> What is required
The entries that follow include a run beginning at the line with "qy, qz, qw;" and ending at the line with "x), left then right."; restate that run word for word and leave the rest out.

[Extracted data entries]
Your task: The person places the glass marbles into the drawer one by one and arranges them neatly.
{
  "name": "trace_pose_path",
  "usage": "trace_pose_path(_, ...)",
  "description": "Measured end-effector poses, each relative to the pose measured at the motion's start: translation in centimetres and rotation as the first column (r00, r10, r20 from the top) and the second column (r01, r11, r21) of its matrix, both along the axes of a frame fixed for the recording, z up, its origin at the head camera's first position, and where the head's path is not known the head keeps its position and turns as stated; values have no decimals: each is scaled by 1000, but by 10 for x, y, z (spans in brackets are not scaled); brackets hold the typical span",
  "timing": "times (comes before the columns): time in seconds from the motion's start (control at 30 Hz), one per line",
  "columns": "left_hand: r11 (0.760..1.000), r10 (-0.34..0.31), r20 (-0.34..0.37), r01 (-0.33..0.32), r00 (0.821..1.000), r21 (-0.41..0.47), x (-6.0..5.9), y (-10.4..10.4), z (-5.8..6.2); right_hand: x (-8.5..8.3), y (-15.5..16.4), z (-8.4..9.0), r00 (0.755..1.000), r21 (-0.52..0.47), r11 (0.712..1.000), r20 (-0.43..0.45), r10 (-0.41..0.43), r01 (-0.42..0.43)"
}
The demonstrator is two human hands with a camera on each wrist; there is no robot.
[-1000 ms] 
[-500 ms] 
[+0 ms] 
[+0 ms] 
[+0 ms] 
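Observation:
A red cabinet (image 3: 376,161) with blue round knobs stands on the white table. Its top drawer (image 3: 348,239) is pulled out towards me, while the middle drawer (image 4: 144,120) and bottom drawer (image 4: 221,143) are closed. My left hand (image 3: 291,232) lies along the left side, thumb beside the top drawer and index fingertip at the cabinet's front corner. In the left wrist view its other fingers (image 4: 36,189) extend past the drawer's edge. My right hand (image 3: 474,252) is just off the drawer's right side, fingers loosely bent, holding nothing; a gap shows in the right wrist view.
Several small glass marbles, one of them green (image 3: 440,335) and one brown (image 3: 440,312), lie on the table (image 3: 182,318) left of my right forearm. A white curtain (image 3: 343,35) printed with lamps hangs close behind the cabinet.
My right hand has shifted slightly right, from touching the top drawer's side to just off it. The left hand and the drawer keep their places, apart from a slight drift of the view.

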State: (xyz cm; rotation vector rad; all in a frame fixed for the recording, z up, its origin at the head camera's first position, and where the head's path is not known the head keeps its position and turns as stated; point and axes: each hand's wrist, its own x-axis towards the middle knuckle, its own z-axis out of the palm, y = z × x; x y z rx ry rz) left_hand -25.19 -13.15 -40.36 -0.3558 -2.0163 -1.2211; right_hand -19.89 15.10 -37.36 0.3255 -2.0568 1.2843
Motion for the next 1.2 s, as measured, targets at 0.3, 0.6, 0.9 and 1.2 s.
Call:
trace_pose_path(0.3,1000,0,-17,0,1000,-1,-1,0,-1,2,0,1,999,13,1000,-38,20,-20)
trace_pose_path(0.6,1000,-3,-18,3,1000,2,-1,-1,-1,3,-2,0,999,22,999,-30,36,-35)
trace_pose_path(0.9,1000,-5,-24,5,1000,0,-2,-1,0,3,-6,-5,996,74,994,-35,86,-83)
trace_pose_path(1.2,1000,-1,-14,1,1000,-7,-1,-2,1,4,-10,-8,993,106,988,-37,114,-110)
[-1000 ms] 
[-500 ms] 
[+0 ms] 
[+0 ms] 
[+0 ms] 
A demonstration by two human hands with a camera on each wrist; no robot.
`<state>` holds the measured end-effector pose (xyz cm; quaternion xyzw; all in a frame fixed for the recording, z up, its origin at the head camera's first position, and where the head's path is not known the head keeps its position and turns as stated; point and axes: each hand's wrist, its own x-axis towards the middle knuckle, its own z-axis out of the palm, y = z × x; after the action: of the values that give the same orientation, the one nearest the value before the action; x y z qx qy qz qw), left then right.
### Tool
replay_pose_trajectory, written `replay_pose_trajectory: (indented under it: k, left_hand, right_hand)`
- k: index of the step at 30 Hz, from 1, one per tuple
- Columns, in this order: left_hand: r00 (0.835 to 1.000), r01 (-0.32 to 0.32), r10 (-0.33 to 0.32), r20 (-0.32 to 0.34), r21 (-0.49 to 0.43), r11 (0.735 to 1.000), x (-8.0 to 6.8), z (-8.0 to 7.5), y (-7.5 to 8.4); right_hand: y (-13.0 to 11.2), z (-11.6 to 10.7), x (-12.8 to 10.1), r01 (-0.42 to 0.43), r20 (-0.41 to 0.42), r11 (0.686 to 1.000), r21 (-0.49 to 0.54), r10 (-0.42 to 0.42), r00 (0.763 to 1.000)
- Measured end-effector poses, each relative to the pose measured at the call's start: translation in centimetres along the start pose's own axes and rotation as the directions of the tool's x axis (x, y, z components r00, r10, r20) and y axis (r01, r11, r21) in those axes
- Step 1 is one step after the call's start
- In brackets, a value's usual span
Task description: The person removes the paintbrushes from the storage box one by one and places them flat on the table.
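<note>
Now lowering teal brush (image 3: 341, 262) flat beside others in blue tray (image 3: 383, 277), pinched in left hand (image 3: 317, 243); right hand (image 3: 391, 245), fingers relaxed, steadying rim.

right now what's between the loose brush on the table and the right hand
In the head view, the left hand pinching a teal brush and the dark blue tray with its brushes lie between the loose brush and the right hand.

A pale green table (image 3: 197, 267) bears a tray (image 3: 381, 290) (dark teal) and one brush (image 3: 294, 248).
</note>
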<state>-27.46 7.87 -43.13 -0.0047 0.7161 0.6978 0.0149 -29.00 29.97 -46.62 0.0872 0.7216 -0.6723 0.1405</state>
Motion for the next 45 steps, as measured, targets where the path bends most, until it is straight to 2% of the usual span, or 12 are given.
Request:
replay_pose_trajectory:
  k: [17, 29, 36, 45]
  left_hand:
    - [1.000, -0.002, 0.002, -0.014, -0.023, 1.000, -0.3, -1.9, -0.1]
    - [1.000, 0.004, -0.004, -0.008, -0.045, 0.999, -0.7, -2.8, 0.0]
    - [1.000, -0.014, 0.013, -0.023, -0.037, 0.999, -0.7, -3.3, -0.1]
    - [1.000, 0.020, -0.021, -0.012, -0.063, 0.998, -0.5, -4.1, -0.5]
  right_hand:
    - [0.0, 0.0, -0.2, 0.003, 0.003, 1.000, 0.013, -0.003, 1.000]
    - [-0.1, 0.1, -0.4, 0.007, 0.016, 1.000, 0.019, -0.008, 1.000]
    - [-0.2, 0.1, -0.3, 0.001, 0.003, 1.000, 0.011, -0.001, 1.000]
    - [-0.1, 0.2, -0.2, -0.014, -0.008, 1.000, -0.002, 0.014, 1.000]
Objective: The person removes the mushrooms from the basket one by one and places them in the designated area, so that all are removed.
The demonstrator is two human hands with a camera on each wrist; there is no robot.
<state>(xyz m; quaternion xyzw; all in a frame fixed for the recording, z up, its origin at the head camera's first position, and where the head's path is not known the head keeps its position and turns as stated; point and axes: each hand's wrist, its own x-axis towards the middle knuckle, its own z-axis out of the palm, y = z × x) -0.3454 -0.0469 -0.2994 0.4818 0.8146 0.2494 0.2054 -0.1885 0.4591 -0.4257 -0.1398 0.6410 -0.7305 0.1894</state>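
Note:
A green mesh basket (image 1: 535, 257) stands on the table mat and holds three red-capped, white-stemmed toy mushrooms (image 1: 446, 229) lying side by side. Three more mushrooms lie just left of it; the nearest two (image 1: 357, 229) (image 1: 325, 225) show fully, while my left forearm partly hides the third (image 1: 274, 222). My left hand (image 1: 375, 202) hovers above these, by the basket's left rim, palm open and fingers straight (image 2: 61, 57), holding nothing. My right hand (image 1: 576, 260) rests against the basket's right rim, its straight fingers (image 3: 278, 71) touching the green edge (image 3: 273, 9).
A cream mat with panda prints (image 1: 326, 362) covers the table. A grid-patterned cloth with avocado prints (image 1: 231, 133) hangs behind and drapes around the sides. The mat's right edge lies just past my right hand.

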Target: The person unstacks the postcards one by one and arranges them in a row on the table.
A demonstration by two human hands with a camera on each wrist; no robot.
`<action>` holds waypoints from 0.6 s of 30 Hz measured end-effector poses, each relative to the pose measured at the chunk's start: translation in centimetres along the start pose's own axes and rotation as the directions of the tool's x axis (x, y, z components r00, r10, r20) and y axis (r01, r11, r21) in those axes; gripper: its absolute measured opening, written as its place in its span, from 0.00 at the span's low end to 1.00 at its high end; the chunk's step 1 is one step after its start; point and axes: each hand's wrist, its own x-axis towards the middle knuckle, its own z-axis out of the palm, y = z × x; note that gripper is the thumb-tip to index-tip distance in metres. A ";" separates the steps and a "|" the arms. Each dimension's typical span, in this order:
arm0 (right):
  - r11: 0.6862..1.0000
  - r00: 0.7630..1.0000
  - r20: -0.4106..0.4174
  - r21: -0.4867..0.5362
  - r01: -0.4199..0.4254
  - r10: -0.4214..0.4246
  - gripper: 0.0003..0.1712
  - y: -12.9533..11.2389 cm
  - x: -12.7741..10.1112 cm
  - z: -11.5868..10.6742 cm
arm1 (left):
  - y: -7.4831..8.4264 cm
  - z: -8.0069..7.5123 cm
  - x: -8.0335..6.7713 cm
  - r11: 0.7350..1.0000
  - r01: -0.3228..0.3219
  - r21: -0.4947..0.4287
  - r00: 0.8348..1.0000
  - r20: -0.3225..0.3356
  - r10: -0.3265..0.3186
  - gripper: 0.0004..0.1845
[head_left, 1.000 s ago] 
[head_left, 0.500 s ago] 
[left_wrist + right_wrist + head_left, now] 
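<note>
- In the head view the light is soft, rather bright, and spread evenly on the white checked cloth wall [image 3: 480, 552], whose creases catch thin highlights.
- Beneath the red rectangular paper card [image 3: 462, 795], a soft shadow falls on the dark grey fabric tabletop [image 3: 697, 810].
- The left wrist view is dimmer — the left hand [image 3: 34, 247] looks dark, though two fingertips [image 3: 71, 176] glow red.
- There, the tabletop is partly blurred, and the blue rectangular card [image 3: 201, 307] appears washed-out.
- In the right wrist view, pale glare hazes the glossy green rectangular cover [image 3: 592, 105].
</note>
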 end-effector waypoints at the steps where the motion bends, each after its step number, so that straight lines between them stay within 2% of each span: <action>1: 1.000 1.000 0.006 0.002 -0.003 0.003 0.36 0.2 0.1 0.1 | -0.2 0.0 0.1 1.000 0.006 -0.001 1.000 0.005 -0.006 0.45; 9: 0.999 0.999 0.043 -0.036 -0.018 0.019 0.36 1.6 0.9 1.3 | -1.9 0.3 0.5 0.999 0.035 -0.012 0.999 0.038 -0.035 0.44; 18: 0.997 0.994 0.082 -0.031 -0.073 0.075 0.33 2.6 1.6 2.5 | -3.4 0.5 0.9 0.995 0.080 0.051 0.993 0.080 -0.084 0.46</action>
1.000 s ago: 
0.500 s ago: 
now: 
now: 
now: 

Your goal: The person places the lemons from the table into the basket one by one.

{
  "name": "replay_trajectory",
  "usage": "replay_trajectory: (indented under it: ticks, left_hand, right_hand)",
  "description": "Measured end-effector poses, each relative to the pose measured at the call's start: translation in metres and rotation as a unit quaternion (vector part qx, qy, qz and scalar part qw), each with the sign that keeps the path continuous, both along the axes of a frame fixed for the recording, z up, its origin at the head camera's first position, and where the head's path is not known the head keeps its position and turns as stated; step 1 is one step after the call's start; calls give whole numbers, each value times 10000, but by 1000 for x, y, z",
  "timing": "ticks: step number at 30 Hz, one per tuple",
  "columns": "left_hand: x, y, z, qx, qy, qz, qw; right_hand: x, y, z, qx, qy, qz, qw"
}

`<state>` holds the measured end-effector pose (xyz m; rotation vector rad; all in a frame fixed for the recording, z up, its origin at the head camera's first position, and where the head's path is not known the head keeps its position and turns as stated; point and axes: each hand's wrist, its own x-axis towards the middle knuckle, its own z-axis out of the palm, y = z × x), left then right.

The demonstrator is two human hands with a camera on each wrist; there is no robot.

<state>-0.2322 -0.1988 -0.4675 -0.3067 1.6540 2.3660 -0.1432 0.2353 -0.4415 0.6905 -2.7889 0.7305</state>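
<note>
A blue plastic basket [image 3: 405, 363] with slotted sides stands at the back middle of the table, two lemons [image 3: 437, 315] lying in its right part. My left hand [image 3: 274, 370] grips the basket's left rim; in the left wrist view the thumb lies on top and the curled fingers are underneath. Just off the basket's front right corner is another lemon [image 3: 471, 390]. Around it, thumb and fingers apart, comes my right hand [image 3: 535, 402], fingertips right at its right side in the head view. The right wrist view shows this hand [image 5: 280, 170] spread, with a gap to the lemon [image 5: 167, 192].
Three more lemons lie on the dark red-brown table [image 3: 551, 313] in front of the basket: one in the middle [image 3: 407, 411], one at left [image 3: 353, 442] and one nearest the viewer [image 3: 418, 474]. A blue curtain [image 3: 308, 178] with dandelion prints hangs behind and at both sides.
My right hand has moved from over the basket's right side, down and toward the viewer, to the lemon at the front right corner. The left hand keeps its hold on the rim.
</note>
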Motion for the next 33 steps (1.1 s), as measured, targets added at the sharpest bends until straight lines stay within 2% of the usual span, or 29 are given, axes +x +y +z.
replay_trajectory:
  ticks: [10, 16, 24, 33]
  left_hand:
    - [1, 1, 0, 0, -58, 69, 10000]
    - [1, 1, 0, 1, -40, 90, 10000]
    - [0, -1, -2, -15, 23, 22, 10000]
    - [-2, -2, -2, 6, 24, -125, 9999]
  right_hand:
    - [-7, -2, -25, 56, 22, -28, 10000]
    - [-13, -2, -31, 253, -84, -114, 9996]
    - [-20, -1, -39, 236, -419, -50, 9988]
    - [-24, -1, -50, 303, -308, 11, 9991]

> Answer space
  "columns": "left_hand: x, y, z, qx, qy, qz, qw; right_hand: x, y, z, qx, qy, qz, qw"
}

`<state>` holds the measured end-effector pose (xyz m; rotation vector rad; all in a frame fixed for the recording, z up, its origin at the head camera's first position, and where the head's path is not known the head keeps its position and turns as stated; point and axes: each hand's wrist, its own x-axis towards the middle knuckle, its own z-axis out of the palm, y = z × x), left then right.

The answer was given in full.